Only one stretch of the data below is wanted: the lines from the one with "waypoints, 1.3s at" through the one with "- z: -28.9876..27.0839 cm", repeated exactly.

* Items listed in a dataset
- - -

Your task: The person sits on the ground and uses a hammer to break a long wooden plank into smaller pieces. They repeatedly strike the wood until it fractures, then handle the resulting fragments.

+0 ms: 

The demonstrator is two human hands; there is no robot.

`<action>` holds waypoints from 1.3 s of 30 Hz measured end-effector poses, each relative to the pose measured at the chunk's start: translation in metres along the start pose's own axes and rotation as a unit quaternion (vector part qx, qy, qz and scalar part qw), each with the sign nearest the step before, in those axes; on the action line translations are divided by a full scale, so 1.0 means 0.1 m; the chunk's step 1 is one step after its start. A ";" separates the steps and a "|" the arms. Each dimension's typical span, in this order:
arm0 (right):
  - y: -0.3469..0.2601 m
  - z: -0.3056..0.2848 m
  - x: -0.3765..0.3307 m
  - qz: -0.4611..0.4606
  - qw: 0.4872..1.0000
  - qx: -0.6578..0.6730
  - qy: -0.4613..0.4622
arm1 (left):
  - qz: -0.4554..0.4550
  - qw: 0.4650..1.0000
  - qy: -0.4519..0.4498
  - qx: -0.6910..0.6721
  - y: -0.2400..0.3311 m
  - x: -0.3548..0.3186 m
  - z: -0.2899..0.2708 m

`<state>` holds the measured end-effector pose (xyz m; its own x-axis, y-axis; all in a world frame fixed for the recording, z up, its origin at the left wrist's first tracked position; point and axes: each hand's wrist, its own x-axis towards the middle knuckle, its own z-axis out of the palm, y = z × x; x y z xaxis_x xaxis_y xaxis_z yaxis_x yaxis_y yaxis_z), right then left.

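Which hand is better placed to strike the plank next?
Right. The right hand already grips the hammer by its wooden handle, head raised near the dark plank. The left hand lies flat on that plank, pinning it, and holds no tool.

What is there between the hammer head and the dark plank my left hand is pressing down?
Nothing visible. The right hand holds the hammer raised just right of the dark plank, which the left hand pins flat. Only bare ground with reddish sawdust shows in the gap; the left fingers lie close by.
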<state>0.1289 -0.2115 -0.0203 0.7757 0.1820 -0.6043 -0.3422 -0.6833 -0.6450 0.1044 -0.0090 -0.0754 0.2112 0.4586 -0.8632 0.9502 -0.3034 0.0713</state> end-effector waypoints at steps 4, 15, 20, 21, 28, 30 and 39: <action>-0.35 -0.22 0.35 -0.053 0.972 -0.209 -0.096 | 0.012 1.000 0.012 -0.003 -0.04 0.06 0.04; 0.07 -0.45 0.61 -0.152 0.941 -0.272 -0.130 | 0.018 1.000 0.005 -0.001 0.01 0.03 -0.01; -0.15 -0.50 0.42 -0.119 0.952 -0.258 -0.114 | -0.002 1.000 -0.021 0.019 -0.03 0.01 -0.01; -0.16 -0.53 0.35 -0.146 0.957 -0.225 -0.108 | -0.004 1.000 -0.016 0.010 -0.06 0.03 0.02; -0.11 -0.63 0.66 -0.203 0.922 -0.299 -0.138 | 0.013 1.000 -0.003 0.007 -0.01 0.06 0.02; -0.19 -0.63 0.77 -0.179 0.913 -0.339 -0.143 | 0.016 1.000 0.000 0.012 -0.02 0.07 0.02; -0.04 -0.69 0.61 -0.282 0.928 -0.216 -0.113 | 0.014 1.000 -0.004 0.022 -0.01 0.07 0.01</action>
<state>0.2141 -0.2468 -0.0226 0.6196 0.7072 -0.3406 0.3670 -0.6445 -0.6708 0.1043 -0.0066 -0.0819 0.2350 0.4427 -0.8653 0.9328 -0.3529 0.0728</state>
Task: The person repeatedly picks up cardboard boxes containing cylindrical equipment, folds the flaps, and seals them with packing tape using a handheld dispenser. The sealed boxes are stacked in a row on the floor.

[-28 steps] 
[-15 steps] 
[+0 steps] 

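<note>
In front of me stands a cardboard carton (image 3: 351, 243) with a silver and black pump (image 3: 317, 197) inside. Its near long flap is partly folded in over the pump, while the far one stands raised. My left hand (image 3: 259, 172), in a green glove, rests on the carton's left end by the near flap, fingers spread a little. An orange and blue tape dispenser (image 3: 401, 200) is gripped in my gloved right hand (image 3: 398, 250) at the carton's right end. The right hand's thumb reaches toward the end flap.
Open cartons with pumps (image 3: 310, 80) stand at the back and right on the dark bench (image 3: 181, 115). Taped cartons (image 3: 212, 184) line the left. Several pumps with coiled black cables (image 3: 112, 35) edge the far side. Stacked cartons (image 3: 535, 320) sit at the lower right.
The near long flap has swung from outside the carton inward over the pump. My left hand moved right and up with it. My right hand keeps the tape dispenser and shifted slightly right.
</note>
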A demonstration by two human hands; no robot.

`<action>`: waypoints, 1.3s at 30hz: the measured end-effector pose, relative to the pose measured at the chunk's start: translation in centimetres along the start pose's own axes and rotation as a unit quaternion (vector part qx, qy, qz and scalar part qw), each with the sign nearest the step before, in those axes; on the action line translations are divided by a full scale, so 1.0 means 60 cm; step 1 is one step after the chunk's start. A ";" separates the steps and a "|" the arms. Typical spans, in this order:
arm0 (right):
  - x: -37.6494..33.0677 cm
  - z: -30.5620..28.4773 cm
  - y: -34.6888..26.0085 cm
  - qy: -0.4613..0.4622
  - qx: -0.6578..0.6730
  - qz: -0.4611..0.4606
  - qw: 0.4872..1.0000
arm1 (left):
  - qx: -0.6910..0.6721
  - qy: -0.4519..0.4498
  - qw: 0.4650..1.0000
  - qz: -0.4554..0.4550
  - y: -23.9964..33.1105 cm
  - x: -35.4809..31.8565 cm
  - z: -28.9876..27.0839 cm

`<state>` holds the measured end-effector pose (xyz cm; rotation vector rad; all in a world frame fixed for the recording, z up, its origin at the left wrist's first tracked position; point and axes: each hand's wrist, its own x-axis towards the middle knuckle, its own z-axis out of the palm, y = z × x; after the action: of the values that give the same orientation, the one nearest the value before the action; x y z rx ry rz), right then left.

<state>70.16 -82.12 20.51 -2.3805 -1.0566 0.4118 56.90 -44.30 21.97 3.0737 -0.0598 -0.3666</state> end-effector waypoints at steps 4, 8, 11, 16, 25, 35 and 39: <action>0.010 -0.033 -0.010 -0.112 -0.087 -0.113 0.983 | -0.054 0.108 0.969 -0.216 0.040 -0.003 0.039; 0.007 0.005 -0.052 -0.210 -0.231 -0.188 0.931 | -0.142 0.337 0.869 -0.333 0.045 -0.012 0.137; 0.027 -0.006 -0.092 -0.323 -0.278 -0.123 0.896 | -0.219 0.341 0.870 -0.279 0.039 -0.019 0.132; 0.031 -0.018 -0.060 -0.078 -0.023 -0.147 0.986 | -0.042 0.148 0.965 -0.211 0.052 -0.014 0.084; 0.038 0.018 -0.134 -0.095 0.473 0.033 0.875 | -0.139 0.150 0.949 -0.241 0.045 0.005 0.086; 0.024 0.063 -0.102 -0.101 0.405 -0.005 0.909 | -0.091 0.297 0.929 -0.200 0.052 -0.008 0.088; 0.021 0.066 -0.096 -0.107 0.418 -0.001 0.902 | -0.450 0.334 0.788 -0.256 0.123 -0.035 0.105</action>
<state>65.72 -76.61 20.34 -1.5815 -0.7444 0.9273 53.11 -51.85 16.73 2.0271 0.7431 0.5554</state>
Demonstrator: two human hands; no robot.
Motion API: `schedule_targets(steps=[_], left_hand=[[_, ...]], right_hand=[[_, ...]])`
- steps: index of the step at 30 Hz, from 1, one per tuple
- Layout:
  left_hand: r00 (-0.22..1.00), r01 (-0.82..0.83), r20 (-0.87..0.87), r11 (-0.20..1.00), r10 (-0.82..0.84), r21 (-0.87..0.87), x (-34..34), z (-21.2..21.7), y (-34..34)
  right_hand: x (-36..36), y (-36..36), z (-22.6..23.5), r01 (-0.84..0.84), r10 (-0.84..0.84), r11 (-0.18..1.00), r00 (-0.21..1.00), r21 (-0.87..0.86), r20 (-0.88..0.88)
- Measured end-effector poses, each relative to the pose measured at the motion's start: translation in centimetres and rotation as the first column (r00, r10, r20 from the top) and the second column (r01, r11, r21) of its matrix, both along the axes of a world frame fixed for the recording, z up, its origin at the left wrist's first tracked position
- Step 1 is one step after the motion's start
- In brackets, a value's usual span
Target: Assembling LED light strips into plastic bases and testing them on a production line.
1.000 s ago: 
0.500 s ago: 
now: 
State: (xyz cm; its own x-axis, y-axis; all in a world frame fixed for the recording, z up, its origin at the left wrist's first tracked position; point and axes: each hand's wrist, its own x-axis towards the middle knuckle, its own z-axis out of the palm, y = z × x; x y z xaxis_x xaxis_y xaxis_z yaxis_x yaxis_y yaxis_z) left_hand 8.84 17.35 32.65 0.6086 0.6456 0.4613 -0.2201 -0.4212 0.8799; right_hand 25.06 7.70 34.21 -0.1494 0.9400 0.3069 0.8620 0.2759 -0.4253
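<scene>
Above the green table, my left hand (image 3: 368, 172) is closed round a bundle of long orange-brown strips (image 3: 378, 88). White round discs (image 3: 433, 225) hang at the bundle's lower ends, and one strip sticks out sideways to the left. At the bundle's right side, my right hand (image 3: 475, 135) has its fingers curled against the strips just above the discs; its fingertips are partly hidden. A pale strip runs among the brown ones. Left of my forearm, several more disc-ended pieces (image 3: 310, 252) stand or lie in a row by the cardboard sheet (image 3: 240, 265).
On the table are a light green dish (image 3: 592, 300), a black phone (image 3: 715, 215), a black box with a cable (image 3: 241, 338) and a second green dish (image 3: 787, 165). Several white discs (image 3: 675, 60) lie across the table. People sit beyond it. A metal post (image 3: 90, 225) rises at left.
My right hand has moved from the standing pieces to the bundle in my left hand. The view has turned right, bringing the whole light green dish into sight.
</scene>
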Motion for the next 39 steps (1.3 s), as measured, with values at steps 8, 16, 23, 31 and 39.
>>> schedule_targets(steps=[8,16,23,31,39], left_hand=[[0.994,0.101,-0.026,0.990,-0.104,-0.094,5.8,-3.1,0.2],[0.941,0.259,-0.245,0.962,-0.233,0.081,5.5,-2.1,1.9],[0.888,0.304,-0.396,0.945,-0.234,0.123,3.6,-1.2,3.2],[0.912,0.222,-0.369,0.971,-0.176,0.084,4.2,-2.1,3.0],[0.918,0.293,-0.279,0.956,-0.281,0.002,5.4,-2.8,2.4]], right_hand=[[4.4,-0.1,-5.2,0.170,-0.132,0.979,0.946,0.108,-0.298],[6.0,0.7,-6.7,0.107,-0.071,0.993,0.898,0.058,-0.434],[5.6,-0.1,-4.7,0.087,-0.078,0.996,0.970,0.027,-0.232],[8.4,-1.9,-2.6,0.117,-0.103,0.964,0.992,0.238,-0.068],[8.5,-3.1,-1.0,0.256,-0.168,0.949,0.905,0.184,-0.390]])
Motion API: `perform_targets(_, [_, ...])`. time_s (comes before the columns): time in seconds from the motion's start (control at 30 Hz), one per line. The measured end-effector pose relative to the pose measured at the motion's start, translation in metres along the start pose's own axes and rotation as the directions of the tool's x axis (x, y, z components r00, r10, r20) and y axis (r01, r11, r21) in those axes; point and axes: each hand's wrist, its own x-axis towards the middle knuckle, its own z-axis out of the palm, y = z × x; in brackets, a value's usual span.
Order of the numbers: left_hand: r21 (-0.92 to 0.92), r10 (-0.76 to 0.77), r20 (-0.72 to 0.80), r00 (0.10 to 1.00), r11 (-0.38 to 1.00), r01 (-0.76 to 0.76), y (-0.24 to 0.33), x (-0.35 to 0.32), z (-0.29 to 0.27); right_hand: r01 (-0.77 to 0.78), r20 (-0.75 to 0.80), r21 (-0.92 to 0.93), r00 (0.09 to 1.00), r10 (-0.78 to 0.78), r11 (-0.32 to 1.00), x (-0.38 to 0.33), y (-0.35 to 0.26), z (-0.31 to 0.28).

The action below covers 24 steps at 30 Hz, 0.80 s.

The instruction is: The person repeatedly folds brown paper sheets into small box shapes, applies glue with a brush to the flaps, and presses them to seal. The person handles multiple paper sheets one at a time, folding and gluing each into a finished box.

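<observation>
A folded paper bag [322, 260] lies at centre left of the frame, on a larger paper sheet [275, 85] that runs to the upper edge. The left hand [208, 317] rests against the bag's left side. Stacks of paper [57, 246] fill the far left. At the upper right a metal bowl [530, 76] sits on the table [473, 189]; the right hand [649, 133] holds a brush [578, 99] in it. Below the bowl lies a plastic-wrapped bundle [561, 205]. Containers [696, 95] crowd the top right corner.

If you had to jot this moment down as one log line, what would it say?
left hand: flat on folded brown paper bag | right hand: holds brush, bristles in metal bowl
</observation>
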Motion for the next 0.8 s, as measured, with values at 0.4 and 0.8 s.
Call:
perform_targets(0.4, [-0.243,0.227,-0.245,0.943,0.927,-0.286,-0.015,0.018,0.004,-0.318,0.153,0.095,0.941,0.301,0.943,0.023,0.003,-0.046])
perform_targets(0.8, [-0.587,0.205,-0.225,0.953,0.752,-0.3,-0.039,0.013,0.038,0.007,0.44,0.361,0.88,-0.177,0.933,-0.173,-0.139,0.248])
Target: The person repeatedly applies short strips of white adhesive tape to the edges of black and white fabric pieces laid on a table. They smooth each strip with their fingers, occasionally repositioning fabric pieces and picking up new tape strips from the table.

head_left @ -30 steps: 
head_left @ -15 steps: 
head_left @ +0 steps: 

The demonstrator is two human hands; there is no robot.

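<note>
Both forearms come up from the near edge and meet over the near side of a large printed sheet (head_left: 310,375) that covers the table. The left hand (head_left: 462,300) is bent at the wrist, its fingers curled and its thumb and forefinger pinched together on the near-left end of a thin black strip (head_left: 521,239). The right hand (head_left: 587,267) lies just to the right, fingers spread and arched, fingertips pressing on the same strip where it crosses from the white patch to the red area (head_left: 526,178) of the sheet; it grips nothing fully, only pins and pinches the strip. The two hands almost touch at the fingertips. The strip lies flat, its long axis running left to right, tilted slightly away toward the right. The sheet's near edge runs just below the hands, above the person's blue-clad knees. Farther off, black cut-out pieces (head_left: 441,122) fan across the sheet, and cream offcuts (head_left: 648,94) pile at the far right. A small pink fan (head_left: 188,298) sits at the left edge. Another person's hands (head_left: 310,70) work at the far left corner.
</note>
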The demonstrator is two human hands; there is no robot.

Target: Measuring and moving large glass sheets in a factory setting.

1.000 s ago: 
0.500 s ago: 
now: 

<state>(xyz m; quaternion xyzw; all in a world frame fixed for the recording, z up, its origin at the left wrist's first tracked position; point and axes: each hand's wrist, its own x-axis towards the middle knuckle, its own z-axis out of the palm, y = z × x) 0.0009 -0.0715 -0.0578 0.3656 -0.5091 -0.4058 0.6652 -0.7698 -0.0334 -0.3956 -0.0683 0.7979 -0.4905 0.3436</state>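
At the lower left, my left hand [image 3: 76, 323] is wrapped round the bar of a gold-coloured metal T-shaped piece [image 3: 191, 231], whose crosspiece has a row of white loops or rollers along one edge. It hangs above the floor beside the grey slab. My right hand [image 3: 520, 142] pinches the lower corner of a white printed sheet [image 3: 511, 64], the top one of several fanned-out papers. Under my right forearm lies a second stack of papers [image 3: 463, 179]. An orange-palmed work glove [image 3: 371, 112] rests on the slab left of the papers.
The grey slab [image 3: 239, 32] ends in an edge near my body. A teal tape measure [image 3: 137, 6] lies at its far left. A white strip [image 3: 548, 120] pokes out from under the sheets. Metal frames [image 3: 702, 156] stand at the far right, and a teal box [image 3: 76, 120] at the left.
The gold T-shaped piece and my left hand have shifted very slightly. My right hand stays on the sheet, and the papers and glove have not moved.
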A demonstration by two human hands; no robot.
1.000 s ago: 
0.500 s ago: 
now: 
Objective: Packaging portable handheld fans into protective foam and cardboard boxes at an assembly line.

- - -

* Finished exercise
`<action>`: waypoints, 1.3s at 30hz: the measured end-effector pose, relative to the pose measured at the chunk's start: translation in centimetres along the start pose's own axes and rotation as a unit quaternion (vector part qx, qy, qz and scalar part qw), each with the sign nearest the step before, in those axes; on the action line translations are divided by a full scale, so 1.0 means 60 cm; step 1 is one step after the chunk's start. A ";" separates the steps and a "|" the arms. Typical spans, in this order:
arm0 (right):
  - x: -37.6494..33.0677 cm
  - z: -30.5620..28.4773 cm
  - y: -34.6888..26.0085 cm
  - qy: -0.4613..0.4622
  - qx: -0.6578..0.6730
  - qz: -0.4611..0.4606
  - qw: 0.4872..1.0000
arm1 (left):
  - qx: -0.6910..0.6721
  - qy: -0.4519..0.4498
  - qw: 0.4650..1.0000
  - qz: -0.4554..0.4550
  - y: -23.9964..33.1105 cm
  - x: -35.4809..31.8565 cm
  - z: -28.9876..27.0839 cm

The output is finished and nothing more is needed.